## Your task
The required answer is the run of lines from the one holding "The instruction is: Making" to the end of the data below, copied exactly and free of pictures.

Data extracted from a collection
[Start of section]
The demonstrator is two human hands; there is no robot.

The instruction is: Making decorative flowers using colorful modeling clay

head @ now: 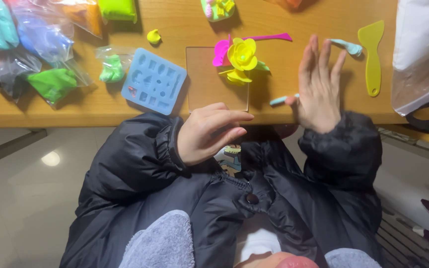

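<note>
Right hand (pixel 319 87): your grip was open, fingers spread flat, a pale blue clay strip (pixel 283 100) at the thumb. Left hand (pixel 209 133): loosely curled, empty. Yellow clay flower (pixel 242 57) sat between and beyond both, on the wooden surface (pixel 184 22).

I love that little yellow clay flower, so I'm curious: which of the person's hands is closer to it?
The right hand. It is raised, open, just right of the yellow clay flower, not touching it. The left hand is curled lower, at the table edge.
</note>
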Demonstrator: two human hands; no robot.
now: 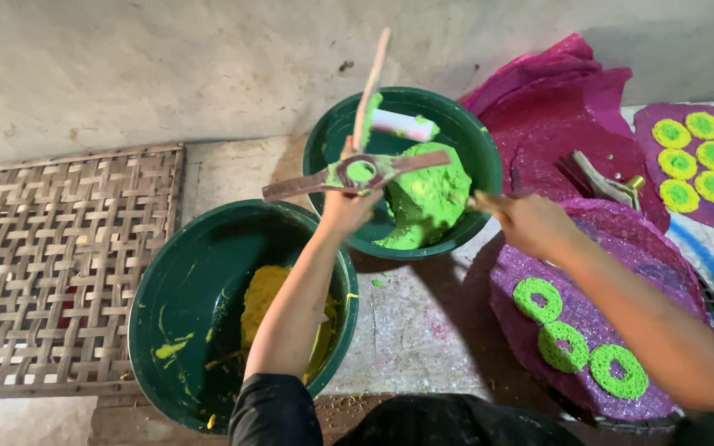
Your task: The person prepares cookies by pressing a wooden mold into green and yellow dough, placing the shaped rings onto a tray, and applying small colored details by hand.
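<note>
While the left hand (347, 206) gripped a cross-shaped wooden press (357, 171) above one of two green tubs (473, 140) — green dough (427, 202) inside — the right hand (530, 221) closed on a thin stick; three green rings (576, 339) lay on the purple sheet (621, 248).

I see two dark green bowls: the far bowl (481, 157) holds bright green dough (427, 198), the near bowl (183, 306) yellow dough (264, 297) with yellow smears on its wall. Brown wooden press (357, 172), green-caked centre. Magenta sheet (588, 330) with three green rings (576, 343); purple sheet (663, 165) at the floor's right edge with yellow-green discs (708, 157). Tan woven lattice mat (59, 264). Black sleeves (274, 413).
</note>
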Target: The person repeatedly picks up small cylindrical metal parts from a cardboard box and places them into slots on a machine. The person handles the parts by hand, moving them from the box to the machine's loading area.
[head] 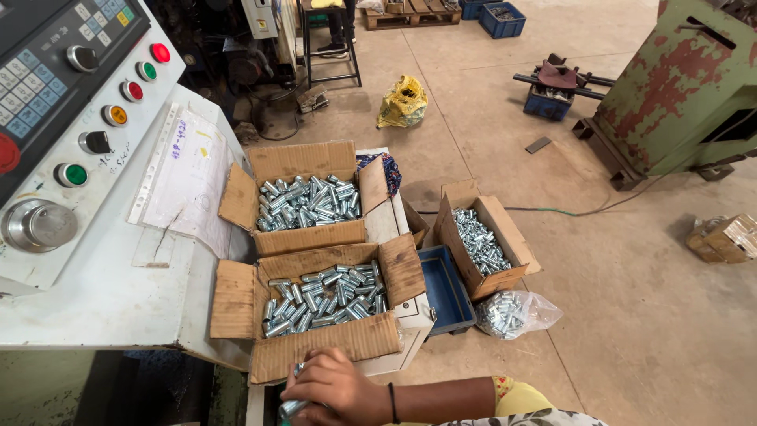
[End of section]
## Answer section
The instruction is: Making decorative flowers using colorful modeling clay

head @ now: 

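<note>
Right hand (pixel 319 87): your grip was open, fingers spread flat, a pale blue clay strip (pixel 283 100) at the thumb. Left hand (pixel 209 133): loosely curled, empty. Yellow clay flower (pixel 242 57) sat between and beyond both, on the wooden surface (pixel 184 22).

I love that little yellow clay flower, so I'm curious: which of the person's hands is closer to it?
The right hand. It is raised, open, just right of the yellow clay flower, not touching it. The left hand is curled lower, at the table edge.
</note>
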Demonstrator: two human hands; no robot.
now: 
Your task: The person prepares cookies by pressing a wooden mold into green and yellow dough, placing the shaped rings onto a tray, and applying small colored details by hand.
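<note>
While the left hand (347, 206) gripped a cross-shaped wooden press (357, 171) above one of two green tubs (473, 140) — green dough (427, 202) inside — the right hand (530, 221) closed on a thin stick; three green rings (576, 339) lay on the purple sheet (621, 248).

I see two dark green bowls: the far bowl (481, 157) holds bright green dough (427, 198), the near bowl (183, 306) yellow dough (264, 297) with yellow smears on its wall. Brown wooden press (357, 172), green-caked centre. Magenta sheet (588, 330) with three green rings (576, 343); purple sheet (663, 165) at the floor's right edge with yellow-green discs (708, 157). Tan woven lattice mat (59, 264). Black sleeves (274, 413).
</note>
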Target: The person repeatedly picks up small cylindrical metal parts from a cardboard box and places them into slots on a machine. The person handles the parts by hand, moving them from the box to the machine's loading area.
[head] 

This response contains the complete answer.